Your assignment ::
Your copy should match the listing word for word, apart from the pictures, which are left out.

Task inputs ::
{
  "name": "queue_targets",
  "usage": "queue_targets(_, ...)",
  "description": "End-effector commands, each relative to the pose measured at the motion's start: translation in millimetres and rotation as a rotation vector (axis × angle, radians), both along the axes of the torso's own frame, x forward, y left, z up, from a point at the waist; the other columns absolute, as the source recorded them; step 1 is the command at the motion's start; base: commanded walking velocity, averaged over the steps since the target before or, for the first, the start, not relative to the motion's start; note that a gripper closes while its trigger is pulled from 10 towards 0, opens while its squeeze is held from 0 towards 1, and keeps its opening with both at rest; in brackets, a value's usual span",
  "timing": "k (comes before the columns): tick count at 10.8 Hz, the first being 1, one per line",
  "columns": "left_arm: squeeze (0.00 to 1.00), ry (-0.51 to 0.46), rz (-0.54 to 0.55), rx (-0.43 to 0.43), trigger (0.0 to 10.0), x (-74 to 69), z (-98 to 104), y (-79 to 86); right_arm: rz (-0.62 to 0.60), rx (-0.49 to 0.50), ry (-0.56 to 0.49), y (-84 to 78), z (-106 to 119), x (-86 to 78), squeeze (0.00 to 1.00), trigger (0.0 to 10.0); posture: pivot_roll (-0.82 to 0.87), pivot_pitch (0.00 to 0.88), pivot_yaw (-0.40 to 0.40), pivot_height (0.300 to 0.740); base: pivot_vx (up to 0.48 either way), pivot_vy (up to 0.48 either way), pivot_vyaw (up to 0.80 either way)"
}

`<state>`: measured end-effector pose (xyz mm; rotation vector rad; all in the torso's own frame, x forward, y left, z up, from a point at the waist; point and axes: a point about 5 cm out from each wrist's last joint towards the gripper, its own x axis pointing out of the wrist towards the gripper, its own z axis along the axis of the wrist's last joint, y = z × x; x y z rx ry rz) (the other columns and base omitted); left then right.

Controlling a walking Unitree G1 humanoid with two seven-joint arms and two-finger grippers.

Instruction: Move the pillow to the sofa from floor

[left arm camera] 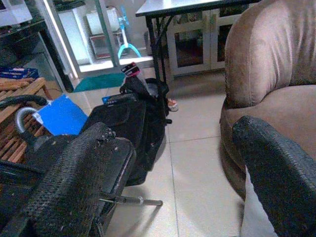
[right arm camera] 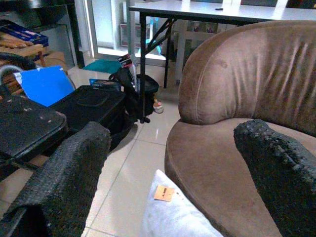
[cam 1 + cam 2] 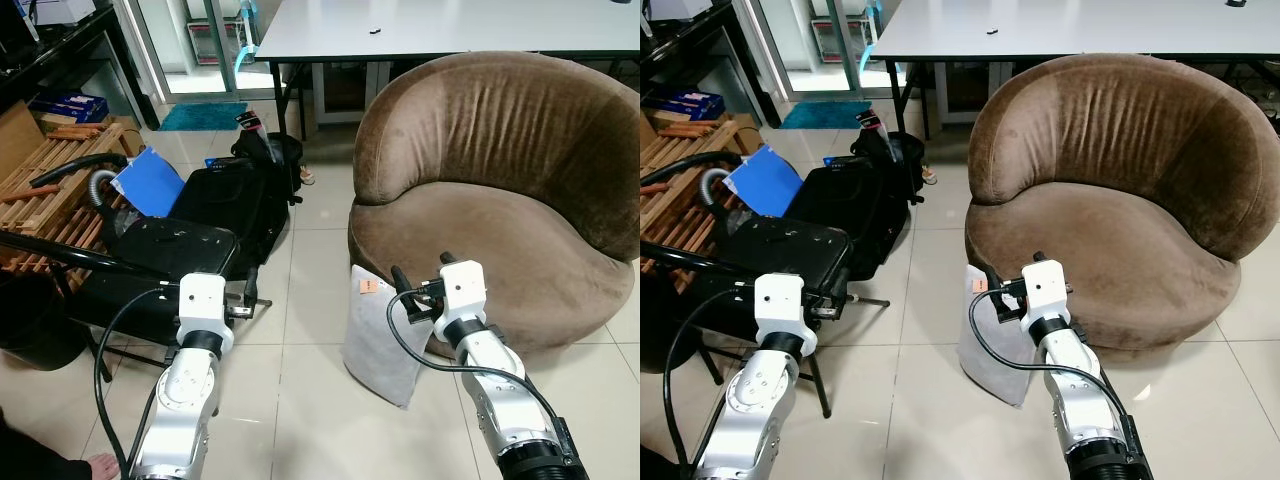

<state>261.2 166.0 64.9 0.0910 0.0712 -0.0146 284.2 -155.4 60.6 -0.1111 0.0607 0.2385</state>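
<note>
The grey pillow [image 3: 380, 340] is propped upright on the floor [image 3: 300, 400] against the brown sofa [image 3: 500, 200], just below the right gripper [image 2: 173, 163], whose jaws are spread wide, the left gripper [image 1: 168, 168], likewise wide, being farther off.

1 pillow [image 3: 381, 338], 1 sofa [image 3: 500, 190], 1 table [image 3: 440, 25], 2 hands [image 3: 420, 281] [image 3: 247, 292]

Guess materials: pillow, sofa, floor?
Pillow: light grey woven fabric, matte, soft creases; orange tag at its top corner. Likely cloth over soft fill.
Sofa: brown velvet or suede-like upholstery; the nap shows lighter and darker streaks.
Floor: pale glossy tiles, with grout lines and reflections; ceramic or similar.
</note>
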Motion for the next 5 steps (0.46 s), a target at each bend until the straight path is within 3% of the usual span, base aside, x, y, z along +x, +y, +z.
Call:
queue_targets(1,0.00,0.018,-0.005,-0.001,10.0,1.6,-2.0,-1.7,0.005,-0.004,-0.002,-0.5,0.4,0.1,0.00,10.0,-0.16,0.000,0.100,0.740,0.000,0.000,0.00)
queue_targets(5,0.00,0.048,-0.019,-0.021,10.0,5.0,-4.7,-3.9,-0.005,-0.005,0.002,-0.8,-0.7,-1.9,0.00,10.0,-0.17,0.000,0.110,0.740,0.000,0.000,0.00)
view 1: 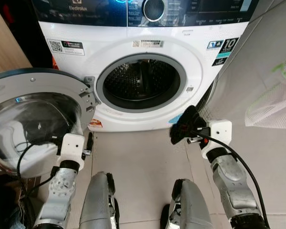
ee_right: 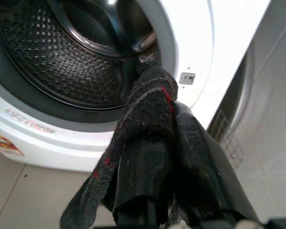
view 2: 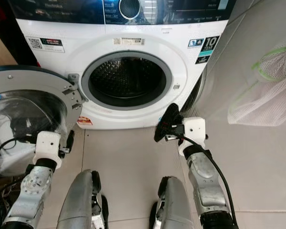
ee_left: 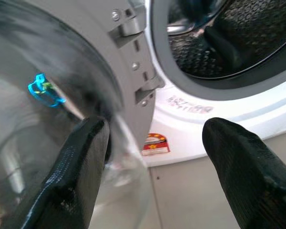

Task result ::
{
  "name": "queue_targets",
  "usage": "queue_targets(_, ...)",
  "description": "End-effector commands, each relative to the pose measured at the motion's start: translation in millimetres and rotation as a rotation vector (axis × angle, radians), both along the axes of the torso's own frame, x forward, y left, z up, from a point at the waist; the other columns absolute, as the source recorded them; step 1 is the command at the motion's start; base: commanded walking velocity, averaged over the steps since the target before or, for the first, the start, not relative to the motion's start; note that a gripper closes while its trigger is pulled from 10 towards 0, opens while its squeeze is held from 0 towards 1, and keeps its opening with both at rest; in brackets, a value's usual span",
  "timing": "k (comes before the columns): tick count at 10.8 Hz, the first being 1, one per line",
  "columns": "left_arm: squeeze (0.00 to 1.00), ry (-0.51 to 0.46), rz (-0.54 to 0.55), rx (-0.43 to 0.43), trigger (0.0 to 10.0), x (-74 to 69), z (-98 to 104), y (-79 to 86); right_arm: rz (-0.62 to 0.60), rx (-0.49 to 0.50), ry (-0.56 to 0.49), y (-84 to 78), z (-106 to 119), x (-86 to 78), squeeze (0.00 to 1.00), trigger (0.0 to 10.0); posture: pivot_roll (-0.82 to 0.87), pivot_pitch (0.00 to 0.88), pivot_yaw (-0.40 to 0.40), pivot_height (0.300 to 0.740); base: pivot_vx (up to 0.48 either way), pivot_vy (up to 0.48 either way), pivot_vyaw (up to 0.80 either way)"
}

`<state>`: measured end-effector pose (xyz mm; rotation vector rad; all in the torso's own frame, x forward, y left, z up, from a point at the waist; point and axes: a point about 5 cm out from each wrist's last joint towards the gripper, its own x axis pointing out of the wrist towards the gripper, its own z axis along the axis of the wrist's last joint, y = z × x; x y z rx ry rz) (the other columns and base omitted); left then right.

Controlling a walking Unitree G1 humanoid with two seven-joint arms and two-finger grippers.

Instruction: Move the pillow to the sofa from floor

[left arm camera] 
[right arm camera] 
[cam 1 + cam 2] 

<state>261.2 166.0 64.9 0.0910 0.0712 -0.0146 284.2 -155.4 60.6 -0.1111 0.0607 0.2385</state>
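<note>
The grey pillow [image 3: 380, 340] is propped upright on the floor [image 3: 300, 400] against the brown sofa [image 3: 500, 200], just below the right gripper [image 2: 173, 163], whose jaws are spread wide, the left gripper [image 1: 168, 168], likewise wide, being farther off.

1 pillow [image 3: 381, 338], 1 sofa [image 3: 500, 190], 1 table [image 3: 440, 25], 2 hands [image 3: 420, 281] [image 3: 247, 292]

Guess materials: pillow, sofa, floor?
Pillow: light grey woven fabric, matte, soft creases; orange tag at its top corner. Likely cloth over soft fill.
Sofa: brown velvet or suede-like upholstery; the nap shows lighter and darker streaks.
Floor: pale glossy tiles, with grout lines and reflections; ceramic or similar.
</note>
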Motion for the next 5 steps (0.46 s), a target at each bend until the straight path is within 3% of the usual span, base aside, x, y, z along +x, +y, +z.
Call:
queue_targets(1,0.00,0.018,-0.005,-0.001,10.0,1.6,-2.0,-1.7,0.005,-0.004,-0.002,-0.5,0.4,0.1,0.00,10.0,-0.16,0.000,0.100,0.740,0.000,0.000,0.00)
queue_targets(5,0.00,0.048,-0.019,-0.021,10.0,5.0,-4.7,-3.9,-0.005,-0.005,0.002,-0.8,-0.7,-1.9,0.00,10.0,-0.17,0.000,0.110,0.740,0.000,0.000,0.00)
view 1: 
ee_right: 
view 2: 
ee_left: 

An answer has been given, and the exercise is complete.